Every line of the listing below should be written out exactly, minus its images.
**** GIVEN DATA ****
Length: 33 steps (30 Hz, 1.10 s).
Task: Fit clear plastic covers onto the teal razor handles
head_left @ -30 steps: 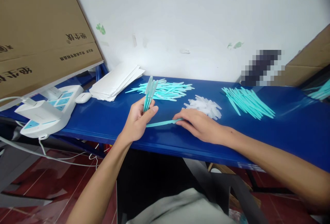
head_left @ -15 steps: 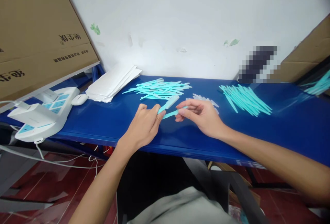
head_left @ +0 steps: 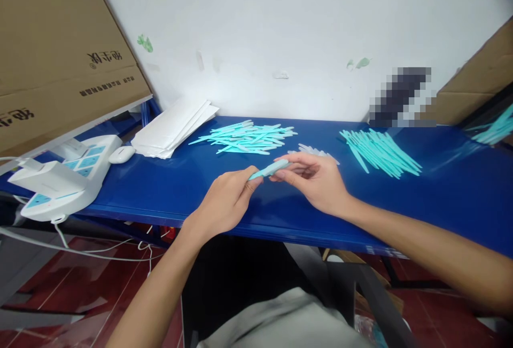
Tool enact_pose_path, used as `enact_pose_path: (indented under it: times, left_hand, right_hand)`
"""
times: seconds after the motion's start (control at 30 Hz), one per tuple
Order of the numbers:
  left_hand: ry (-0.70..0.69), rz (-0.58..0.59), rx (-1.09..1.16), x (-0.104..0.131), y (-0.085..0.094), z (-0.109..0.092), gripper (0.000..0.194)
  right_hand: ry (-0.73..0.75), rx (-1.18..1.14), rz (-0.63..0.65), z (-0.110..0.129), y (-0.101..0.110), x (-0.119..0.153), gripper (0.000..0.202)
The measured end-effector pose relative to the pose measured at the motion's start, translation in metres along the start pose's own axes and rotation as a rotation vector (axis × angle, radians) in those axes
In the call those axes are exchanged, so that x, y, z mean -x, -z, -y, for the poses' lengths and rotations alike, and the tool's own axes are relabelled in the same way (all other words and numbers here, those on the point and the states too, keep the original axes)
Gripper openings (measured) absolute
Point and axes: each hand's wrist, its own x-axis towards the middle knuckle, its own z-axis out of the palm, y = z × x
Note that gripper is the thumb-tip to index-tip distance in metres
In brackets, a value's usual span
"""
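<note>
Splayed half a second ago, the turquoise sticks (head_left: 270, 169) now form one bundle, your left grip (head_left: 226, 198) clasped on their shafts, your right grip (head_left: 318, 179) pinching near their tips.

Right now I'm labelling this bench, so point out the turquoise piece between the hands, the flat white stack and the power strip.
Turquoise piece (head_left: 270, 169), head view: visible middle.
Flat white stack (head_left: 170, 128), head view: its upper face.
Power strip (head_left: 95, 172), head view: its white casing.

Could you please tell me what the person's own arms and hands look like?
The left hand and right hand are bare, without gloves. Both forearms show no sleeve, watch or bracelet. Pale grey clothing shows at the picture's bottom edge.
</note>
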Motion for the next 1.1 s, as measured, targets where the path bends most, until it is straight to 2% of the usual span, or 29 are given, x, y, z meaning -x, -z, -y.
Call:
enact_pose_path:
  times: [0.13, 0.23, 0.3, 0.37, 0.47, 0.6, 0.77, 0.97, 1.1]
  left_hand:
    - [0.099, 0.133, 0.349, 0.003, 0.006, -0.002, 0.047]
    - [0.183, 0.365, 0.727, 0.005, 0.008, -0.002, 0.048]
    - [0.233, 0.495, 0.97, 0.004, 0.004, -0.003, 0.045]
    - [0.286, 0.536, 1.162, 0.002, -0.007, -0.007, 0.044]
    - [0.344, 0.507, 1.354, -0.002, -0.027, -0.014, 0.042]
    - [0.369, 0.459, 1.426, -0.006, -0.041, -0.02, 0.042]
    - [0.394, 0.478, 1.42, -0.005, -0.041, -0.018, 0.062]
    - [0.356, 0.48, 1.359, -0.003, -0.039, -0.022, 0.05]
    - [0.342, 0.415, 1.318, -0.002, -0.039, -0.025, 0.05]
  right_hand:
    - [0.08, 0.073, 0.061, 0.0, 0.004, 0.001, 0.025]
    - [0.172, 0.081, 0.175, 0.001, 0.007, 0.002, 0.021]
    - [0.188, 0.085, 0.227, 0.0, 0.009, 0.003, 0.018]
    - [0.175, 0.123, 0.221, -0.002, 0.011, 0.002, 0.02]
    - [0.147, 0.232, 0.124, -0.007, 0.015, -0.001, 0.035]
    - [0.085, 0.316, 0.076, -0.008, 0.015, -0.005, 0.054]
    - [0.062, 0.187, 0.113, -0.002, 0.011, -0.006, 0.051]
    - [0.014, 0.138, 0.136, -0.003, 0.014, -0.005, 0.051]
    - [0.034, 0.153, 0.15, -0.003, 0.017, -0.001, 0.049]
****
# ANSWER TO THE EXERCISE:
Length: 33 steps (30 Hz, 1.10 s).
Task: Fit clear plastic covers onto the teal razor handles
head_left @ -30 steps: 
head_left @ -15 steps: 
head_left @ +0 steps: 
Tool enact_pose_path, used as `enact_pose_path: (indented under it: times, left_hand, right_hand)`
"""
times: seconds after the motion's start (control at 30 Hz), one per tuple
Order of the numbers:
  left_hand: ry (-0.70..0.69), rz (-0.58..0.59), rx (-1.09..1.16), x (-0.104..0.131), y (-0.085..0.094), z (-0.109..0.092), gripper (0.000..0.194)
  right_hand: ry (-0.73..0.75), rx (-1.18..1.14), rz (-0.63..0.65), z (-0.110..0.129), y (-0.101..0.110), x (-0.119..0.153), gripper (0.000..0.202)
The measured end-effector pose relative to the pose measured at the motion's start, translation in metres along the start pose's own axes and rotation as a rotation vector (axis × angle, radians) in those axes
In the call those axes are exchanged, so that x, y, z mean -x, -z, -y, for the poses' lengths and rotations alike, and the tool's own axes are relabelled in the same way (all other words and numbers here, those on the point and the states too, keep the original axes)
Gripper openings (measured) absolute
Point and axes: each hand's wrist, its own x-axis towards the middle knuckle, its own z-axis out of the palm, y = z × x
Note that gripper is the thumb-tip to index-tip distance in metres
In brackets, a value's usual span
"""
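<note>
Splayed half a second ago, the turquoise sticks (head_left: 270, 169) now form one bundle, your left grip (head_left: 226, 198) clasped on their shafts, your right grip (head_left: 318, 179) pinching near their tips.

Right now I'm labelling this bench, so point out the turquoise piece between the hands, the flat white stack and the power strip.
Turquoise piece (head_left: 270, 169), head view: visible middle.
Flat white stack (head_left: 170, 128), head view: its upper face.
Power strip (head_left: 95, 172), head view: its white casing.

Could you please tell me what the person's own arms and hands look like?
The left hand and right hand are bare, without gloves. Both forearms show no sleeve, watch or bracelet. Pale grey clothing shows at the picture's bottom edge.
</note>
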Motion for the next 1.1 s, as measured, targets where the path bends most, until it is straight to 2% of the usual span, or 29 are given, x, y, z meaning -x, -z, -y.
Call:
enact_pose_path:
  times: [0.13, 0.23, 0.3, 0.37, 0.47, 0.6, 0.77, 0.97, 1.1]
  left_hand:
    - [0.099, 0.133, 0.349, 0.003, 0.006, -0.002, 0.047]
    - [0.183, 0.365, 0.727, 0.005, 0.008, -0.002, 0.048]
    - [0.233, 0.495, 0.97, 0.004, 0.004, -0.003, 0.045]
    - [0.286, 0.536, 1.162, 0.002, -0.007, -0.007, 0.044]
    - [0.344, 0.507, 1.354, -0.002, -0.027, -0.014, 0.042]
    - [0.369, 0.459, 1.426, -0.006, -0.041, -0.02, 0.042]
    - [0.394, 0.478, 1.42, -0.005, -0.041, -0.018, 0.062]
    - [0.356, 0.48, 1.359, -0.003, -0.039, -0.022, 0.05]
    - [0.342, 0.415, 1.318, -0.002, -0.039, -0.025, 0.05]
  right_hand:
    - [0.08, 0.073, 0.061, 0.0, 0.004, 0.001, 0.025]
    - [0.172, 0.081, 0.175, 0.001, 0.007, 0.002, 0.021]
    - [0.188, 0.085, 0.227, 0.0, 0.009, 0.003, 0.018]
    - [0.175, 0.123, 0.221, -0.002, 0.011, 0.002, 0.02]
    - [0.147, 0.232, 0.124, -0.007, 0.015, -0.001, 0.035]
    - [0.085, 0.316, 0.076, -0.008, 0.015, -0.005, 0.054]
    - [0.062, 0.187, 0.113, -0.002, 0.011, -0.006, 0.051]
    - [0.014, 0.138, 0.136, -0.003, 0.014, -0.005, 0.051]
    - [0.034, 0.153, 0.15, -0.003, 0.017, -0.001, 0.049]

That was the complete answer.